→ **PROBLEM TO WORK ON**
Beneath this line is the data. Output exactly the lines from the line with "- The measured" to the line with "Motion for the", both ends included, and nothing more.
◆ ◆ ◆ ◆
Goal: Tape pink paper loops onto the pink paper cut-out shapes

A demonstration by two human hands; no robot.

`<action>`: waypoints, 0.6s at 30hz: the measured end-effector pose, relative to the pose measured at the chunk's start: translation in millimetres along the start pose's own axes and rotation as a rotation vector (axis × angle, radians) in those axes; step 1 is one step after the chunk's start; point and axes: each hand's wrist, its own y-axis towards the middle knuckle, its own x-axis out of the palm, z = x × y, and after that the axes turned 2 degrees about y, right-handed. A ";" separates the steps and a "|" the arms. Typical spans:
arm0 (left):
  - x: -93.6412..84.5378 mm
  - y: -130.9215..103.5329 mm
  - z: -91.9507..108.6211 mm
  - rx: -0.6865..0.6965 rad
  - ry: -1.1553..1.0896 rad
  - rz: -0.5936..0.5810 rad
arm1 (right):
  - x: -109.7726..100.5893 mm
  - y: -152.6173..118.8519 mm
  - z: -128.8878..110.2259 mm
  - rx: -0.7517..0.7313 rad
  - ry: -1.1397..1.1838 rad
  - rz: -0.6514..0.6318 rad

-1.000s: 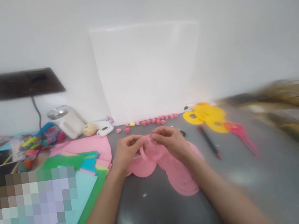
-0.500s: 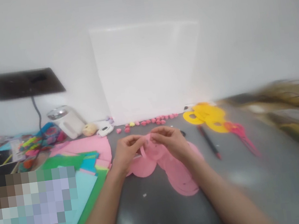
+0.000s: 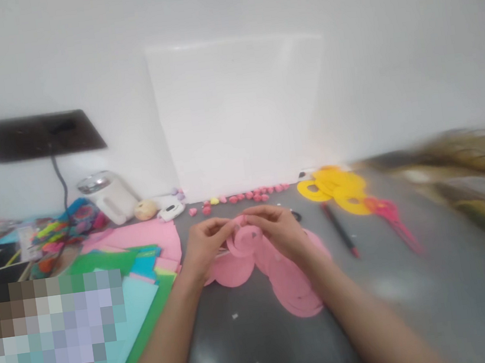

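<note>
Between my two hands is a curled pink paper piece (image 3: 246, 242), its coil hanging below the fingertips. My left hand (image 3: 209, 242) pinches its left side, fingers closed. With thumb and fingers together, my right hand (image 3: 278, 227) grips its right side. Pink paper circles (image 3: 235, 270) lie on the dark table (image 3: 233, 349) below my left hand. More overlapping pink paper circles (image 3: 297, 293) lie beneath my right hand and wrist. The fingertips hide part of the held paper.
At right lie yellow paper rings (image 3: 343, 183), a dark pen (image 3: 341, 231) and pink scissors (image 3: 393, 218). Small pink folded pieces (image 3: 257, 194) line the wall side. Coloured paper sheets (image 3: 128, 298) are stacked at left, near a white correction tape (image 3: 171, 209).
The pink paper between my fingertips has turned, and its curl now shows as a round coil facing me. Both hands stay in nearly the same place.
</note>
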 end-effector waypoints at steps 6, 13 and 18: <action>0.4 -2.3 2.7 0.055 0.013 -0.081 | -0.3 0.4 0.8 0.007 0.066 -0.005; 0.7 -2.3 2.8 0.038 0.008 -0.060 | -0.8 0.6 2.2 0.005 0.063 0.002; 0.9 -0.7 -0.3 -0.005 0.016 -0.008 | -2.2 0.0 4.9 -0.022 0.033 -0.007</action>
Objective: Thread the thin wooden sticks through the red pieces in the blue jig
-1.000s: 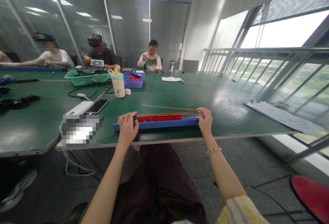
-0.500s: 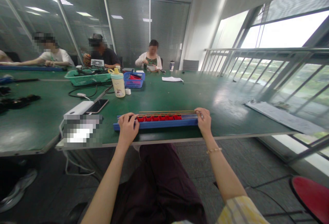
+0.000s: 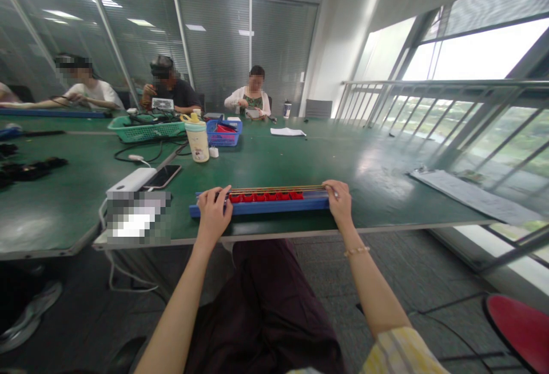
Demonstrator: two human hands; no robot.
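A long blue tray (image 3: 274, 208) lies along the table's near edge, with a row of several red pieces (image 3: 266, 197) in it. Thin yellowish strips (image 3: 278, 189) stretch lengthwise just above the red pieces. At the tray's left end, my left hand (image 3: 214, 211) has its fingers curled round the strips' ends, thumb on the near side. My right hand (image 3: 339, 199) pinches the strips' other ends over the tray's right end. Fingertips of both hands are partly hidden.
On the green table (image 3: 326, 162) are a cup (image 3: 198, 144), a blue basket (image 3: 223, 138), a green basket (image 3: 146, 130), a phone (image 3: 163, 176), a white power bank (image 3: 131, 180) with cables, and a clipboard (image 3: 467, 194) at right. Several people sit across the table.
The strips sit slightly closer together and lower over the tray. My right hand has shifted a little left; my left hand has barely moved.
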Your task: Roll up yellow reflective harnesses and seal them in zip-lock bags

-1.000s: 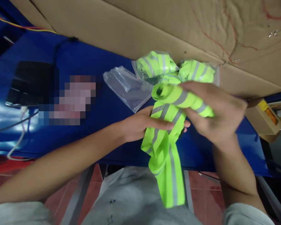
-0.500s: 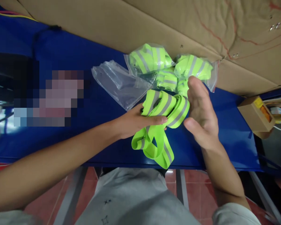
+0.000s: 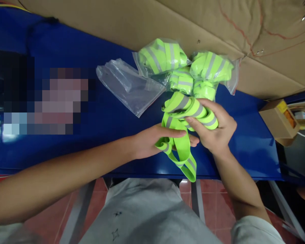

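A neon green strap with grey reflective stripes lies half rolled on the blue table. My right hand grips the rolled part of it. My left hand pinches the loose part just below the roll, and the tail hangs over the table's front edge. Behind my hands lie two clear bags holding rolled green straps, with further green rolls between them. An empty clear bag lies flat to their left.
A large sheet of brown cardboard spans the back of the table. A small cardboard box stands at the right edge. A blurred patch covers the left of the table. Red floor tiles and grey table legs show below.
My right hand, open beside the roll half a second ago, has closed over it again. The hanging tail has grown shorter as the strap wound up.
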### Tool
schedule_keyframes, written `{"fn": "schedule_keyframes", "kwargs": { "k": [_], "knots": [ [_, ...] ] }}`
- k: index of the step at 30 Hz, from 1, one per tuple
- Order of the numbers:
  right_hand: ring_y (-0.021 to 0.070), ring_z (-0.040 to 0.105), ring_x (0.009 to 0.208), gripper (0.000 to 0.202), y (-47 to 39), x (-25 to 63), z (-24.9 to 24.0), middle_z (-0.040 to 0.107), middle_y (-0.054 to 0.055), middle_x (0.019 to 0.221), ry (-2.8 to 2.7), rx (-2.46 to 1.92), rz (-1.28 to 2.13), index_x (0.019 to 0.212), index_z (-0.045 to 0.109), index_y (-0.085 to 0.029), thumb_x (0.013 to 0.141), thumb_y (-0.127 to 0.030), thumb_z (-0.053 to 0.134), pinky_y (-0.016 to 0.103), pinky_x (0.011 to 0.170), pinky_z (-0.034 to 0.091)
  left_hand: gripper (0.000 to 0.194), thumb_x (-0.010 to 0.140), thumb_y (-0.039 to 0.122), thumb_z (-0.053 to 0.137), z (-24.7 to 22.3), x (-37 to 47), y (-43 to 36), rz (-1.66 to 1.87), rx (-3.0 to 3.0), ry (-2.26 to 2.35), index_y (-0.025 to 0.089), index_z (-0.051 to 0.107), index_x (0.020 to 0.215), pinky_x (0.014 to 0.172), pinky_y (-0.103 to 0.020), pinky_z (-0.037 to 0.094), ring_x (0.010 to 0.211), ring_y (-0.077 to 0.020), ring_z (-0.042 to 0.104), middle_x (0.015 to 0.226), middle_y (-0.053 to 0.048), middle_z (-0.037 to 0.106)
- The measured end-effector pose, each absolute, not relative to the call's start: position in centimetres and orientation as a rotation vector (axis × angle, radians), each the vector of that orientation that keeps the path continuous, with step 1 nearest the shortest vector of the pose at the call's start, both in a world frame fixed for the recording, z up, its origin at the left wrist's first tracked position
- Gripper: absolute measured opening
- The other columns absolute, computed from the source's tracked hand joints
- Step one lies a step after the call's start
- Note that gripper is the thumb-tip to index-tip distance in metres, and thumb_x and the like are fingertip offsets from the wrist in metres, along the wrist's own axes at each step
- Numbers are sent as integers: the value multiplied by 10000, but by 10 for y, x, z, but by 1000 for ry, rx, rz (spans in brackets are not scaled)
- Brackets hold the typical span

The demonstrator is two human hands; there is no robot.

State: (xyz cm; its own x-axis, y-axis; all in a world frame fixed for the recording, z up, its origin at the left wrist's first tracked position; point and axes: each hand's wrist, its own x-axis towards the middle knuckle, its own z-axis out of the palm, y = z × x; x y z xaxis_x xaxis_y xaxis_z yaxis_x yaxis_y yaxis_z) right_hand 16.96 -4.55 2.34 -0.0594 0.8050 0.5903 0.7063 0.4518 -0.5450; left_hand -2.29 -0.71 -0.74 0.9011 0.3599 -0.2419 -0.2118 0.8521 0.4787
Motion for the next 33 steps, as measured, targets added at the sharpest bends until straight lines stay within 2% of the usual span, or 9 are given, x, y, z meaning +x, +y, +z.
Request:
{"fn": "schedule_keyframes", "kwargs": {
  "k": [4,8,10,13,17,22,26,29,33],
  "knots": [
    [322,744,1223,445,-47,179,23,777,24,1270,-2072,-1001,48,1445,665,-353,1001,-380,691,488,1051,641,272,797,323,882,-4,-27,-7,355,584,271,185,809,1020,986,-351,572,1060,-251,746,1051,-73,808],
    [318,706,1297,438,-41,184,24,767,18,1298,-2203,-920,-185,1470,628,-349,1036,-285,618,533,1115,595,489,751,581,913,5,-28,-9,479,613,196,273,797,1113,1022,-349,567,1159,-245,715,1127,-31,786],
    [297,651,1378,499,-38,182,25,748,28,1332,-2300,-955,-191,1501,583,-330,1018,-207,610,527,1229,499,464,813,600,859,5,-28,-9,529,612,236,267,792,1128,1013,-338,574,1166,-235,718,1158,-33,782],
    [304,386,1602,640,-38,180,28,580,82,1562,-2467,-1073,112,1640,375,-289,1024,-196,525,591,1350,293,419,875,565,817,-1,-27,-7,534,636,391,250,780,1148,898,-309,610,1095,-226,746,1183,-45,784],
    [316,171,1673,795,-40,180,35,290,99,1761,-2568,-1070,516,1722,131,-295,1039,-242,533,653,1343,238,438,888,570,800,-9,-27,-2,550,663,510,269,765,1203,867,-285,620,1174,-239,731,1264,-46,771],
    [286,344,1623,598,-33,187,27,410,42,1711,-2004,-1095,569,1624,416,-365,1059,-443,593,567,1349,292,407,861,431,864,-4,-30,3,591,688,526,257,761,1214,934,-350,617,1150,-262,743,1248,-54,783],
    [311,568,1468,759,-29,188,15,591,45,1572,-1752,-1180,1006,1526,563,-322,881,-669,762,497,1195,532,451,740,295,959,-2,-32,1,498,759,487,226,786,1151,999,-361,576,1173,-267,725,1191,-47,798],
    [296,755,1179,567,-33,181,14,787,17,1243,-1530,-1248,1352,1277,742,-270,815,-573,868,439,996,653,432,711,243,973,-5,-30,-1,417,743,469,209,790,1101,930,-293,571,1064,-200,736,1087,-26,805],
    [291,785,1061,449,-37,175,22,812,1,1112,-1228,-1261,1288,1119,790,-257,746,-453,945,438,939,662,337,793,297,918,-6,-27,-2,355,614,385,189,762,1071,833,-295,615,880,-164,752,986,-20,784]
  ]
}}
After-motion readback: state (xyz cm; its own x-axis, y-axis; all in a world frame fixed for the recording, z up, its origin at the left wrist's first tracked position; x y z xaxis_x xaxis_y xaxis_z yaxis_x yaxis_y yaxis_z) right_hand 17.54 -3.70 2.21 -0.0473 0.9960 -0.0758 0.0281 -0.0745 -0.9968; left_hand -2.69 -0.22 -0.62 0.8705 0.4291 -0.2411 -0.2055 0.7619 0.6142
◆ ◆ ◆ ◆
→ **ANSWER SECTION**
- The measured end-effector pose, each absolute, not relative to the call's start: position in centimetres and orientation as a rotation vector (axis × angle, radians), each the vector of that orientation that keeps the path continuous, with step 1 nearest the shortest vector of the pose at the call's start, both in a world frame fixed for the recording, z up, its origin at the left wrist's first tracked position
- Gripper: absolute measured opening
- The other columns absolute, computed from the source's tracked hand joints
- Step one lies a step after the call's start
- Note that gripper is the thumb-tip to index-tip distance in metres, and thumb_x and the like are fingertip offsets from the wrist in metres, along the wrist's own axes at each step
- Numbers are sent as integers: the value multiplied by 10000, but by 10 for y, x, z, but by 1000 for ry, rx, rz (spans in brackets are not scaled)
- Brackets hold the typical span

The demonstrator is two human hands; there is no robot.

State: (xyz cm; its own x-axis, y-axis; all in a world frame fixed for the recording, z up, its origin at the left wrist's first tracked position; point and axes: each hand's wrist, its own x-axis towards the middle knuckle, its own z-axis out of the palm, y = z × x; x y z xaxis_x xaxis_y xaxis_z yaxis_x yaxis_y yaxis_z) right_hand 16.96 -4.55 2.34 -0.0594 0.8050 0.5903 0.7063 0.4518 -0.5450; left_hand -2.29 -0.71 -0.74 0.9011 0.3599 -0.2419 -0.2118 0.8521 0.4787
Motion for the next 33 steps, as measured, targets added at the sharpest bends until straight lines stay within 2% of the usual span, or 9 are given, x, y, z meaning +x, +y, +z.

Work on the exercise is complete.